Sexual violence is a form of gender-based violence that includes rape, sexual assault, harassment, abuse, and any unwanted sexual contact or behaviour. 1 in 3 women have reported some form of physical or sexual abuse, usually by an intimate partner.
It also includes sexual exploitation and trafficking, nonconsensual image sharing, and exposure or any other sexual acts carried out without consent.
Because 1 in 3 women have reported some form of physical or sexual abuse, usually by an intimate partner, Equality Now is intensifying our focus on ending gender-based violence by advancing stronger laws, shifting harmful norms, and ensuring survivor-centered justice worldwide as part of our new strategic plan.
Despite increased visibility through movements like #MeToo, most survivors still face significant barriers to justice. Laws remain inadequate, justice systems are often shaped by bias, and many marginalised communities are left without protection.
Sexual violence is not inevitable; it is time for justice systems to address it.
Despite the pervasiveness of sexual violence, laws around the world are insufficient, inconsistent, not systematically enforced, and, in some instances, even promote and perpetuate sexual violence. This contributes to near impunity for perpetrators of sexual violence in many countries.
One example of how laws are failing survivors of sexual violence is that many rape laws around the world are still based on force, not consent.

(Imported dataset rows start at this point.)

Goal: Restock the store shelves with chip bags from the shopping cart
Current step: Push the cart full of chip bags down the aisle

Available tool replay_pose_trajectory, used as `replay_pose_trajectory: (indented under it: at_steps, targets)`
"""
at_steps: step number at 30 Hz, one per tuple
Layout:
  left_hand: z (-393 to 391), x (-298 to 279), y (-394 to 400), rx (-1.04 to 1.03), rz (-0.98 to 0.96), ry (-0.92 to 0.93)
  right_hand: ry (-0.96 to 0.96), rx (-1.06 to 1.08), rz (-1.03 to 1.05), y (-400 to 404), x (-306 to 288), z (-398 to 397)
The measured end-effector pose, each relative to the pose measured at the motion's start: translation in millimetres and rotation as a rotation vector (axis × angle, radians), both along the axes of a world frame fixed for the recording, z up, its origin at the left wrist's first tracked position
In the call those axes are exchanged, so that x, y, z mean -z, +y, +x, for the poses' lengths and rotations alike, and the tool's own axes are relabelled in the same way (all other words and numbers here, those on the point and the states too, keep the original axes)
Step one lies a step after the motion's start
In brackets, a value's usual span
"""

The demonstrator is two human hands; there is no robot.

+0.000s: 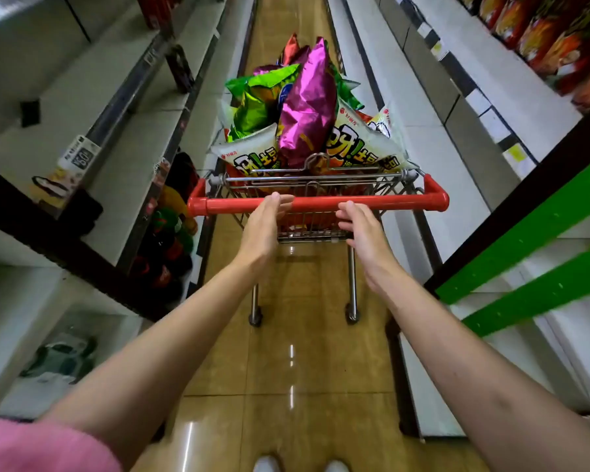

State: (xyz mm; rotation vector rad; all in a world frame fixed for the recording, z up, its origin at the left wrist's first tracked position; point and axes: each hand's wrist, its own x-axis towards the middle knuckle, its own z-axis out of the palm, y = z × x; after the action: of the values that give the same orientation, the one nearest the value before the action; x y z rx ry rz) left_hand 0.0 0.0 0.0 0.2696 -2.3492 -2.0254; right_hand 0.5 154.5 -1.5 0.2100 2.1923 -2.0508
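Beyond your fingertips, the red handle (321, 202) and wire basket (307, 189) hide the lower parts of the chip bags (307, 107), so you cannot count them. Your left hand (263, 226) covers part of the handle. Left of your left fingers, the price tag (79, 155) print is too small to read, and the dark packages (167, 247) are blurred. Your white shoes (300, 466) are cut by the bottom edge.

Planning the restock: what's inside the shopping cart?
The cart is piled with chip bags: a purple bag on top, green bags, white bags. Whatever lies underneath is covered.
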Motion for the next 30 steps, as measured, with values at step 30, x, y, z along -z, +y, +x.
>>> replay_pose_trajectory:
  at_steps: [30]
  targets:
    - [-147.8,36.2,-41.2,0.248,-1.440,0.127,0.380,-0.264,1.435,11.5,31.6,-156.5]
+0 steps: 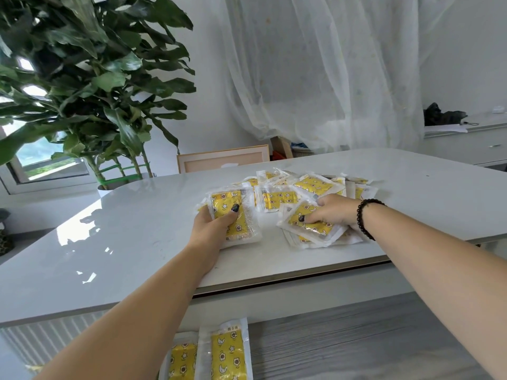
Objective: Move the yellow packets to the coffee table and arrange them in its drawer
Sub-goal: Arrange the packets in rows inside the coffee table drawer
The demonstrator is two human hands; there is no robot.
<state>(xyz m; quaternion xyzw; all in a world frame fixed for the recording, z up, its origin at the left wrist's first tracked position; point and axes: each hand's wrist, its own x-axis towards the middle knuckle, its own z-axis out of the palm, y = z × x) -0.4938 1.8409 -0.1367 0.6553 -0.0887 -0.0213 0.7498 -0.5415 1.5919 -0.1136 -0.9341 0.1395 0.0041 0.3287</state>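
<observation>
The room is bright with soft daylight. It comes from the window [41, 157] at the left and through the thin curtain [315, 72] behind. The glossy table [115, 242] shows white glare patches and a dark reflection of the plant [82, 64]. Shadows are weak. Straight lines bend near the edges, and fine details look a little soft.

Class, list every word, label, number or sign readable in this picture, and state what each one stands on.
No text can be quoted with certainty.
Packet in the drawer: small dark characters at its top edge, too blurred to read.
Packet held by the left hand: fine print along the packet's clear edges, too small to read.
Packets under the right hand: only printed stars, moons and flowers, no legible words.
</observation>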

These laws require survivors to prove violence, threats, coercion, or resistance.
In practice, this places the burden on survivors to demonstrate they fought back or behaved in a certain way, reinforcing harmful myths about what the impacts of sexual violence “should” look like. The consequences are far-reaching. Survivors are discouraged from reporting, justice processes can be retraumatising, and perpetrators are too often able to act with impunity.
Awareness has increased, but justice has not kept pace. Ending sexual violence requires strong laws grounded in a simple standard: sex without consent is rape. It also demands proper implementation, through training, continuous learning, and survivor-centered approaches, and systems that work for everyone, regardless of who they are or where they come from.
Ending sexual violence requires urgent, systemic change, starting with the law and extending across institutions and society.
Governments must adopt consent-based definitions of rape in line with international human rights standards, where rape is defined by the absence of freely given, voluntary, and mutual agreement. But legal reform alone is not enough.
Justice systems must also work in practice. This means addressing the gender bias, stereotypes, and rape myths that influence how cases are handled. Survivors should not be judged based on assumptions about their behaviour, resistance, or credibility. Instead, cases must be assessed in their full context and handled impartially, thoroughly, and without discrimination.
Sustained investment is essential to drive this change. Ending sexual violence requires funding to support legal reform, strengthen implementation, and build the capacity of police, prosecutors, and judges. At the same time, civil society plays a critical role in amplifying survivor voices, sharing knowledge, and advocating for accountability and reform.
If we are to build a world where consent is respected and justice is accessible to all, we must confront the structural barriers that allow sexual violence to persist and commit to transforming the systems that uphold them.
Equality Now is working to end sexual violence by transforming laws and shifting harmful norms.
We partner with legal experts, activists, and policymakers to advance consent-based definitions of rape across jurisdictions and support the development and implementation of survivor-centred laws and protocols.
We also work to challenge stigma, stereotypes, and rape myths by equipping journalists, educators, and the public with the tools to change how sexual violence is understood and addressed.
Our goal is clear: to build legal systems that protect survivors, hold perpetrators accountable, and ensure justice is accessible to all.